◆ TASK GOAL:
Every line of the records that holds the word "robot" should be copied.

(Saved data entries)
= = =
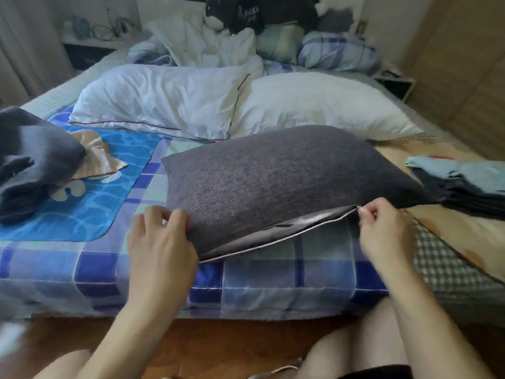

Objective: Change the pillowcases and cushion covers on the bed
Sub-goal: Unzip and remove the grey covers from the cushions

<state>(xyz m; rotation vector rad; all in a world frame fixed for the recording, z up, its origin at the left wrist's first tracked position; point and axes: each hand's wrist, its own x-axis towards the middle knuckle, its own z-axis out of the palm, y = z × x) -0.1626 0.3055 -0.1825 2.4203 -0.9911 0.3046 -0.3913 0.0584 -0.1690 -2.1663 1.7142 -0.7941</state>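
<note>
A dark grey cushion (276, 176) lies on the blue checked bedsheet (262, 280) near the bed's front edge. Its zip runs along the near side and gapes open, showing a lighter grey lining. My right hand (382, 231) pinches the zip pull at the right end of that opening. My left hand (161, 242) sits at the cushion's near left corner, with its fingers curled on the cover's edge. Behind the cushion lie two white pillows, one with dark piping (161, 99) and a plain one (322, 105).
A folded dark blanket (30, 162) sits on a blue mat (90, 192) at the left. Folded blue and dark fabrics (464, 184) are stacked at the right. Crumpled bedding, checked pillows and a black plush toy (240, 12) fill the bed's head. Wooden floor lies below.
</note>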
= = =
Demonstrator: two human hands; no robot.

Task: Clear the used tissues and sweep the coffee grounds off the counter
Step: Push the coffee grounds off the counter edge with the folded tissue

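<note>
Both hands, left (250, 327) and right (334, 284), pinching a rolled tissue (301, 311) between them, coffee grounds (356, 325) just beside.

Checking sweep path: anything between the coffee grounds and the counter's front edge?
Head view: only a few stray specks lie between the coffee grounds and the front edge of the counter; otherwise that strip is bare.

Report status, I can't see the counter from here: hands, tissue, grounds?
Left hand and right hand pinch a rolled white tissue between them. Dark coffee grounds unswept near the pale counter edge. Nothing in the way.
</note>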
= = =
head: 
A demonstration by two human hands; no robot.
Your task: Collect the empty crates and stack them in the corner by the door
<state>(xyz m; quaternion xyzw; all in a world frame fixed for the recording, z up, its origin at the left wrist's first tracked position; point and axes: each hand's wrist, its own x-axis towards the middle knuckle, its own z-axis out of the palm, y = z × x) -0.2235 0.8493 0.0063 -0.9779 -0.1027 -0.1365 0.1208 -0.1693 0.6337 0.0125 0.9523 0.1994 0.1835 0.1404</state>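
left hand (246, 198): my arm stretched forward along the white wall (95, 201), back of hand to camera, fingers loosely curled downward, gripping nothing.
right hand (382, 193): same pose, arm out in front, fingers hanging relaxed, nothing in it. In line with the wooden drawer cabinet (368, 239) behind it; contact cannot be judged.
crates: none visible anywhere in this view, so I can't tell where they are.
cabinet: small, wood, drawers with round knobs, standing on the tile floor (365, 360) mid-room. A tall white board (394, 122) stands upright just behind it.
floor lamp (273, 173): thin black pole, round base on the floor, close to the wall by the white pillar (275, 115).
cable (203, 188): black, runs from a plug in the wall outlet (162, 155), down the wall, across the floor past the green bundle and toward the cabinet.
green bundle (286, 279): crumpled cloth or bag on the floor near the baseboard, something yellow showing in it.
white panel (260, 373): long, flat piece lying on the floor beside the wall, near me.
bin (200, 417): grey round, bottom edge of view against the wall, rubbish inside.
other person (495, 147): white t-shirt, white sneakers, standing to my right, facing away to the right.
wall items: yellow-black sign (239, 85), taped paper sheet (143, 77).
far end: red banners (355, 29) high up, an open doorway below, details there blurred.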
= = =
◆ RESPONSE FOR THIS EXERCISE:
Demonstrator: two human hands; no robot.
A demonstration by two human hands; no robot.

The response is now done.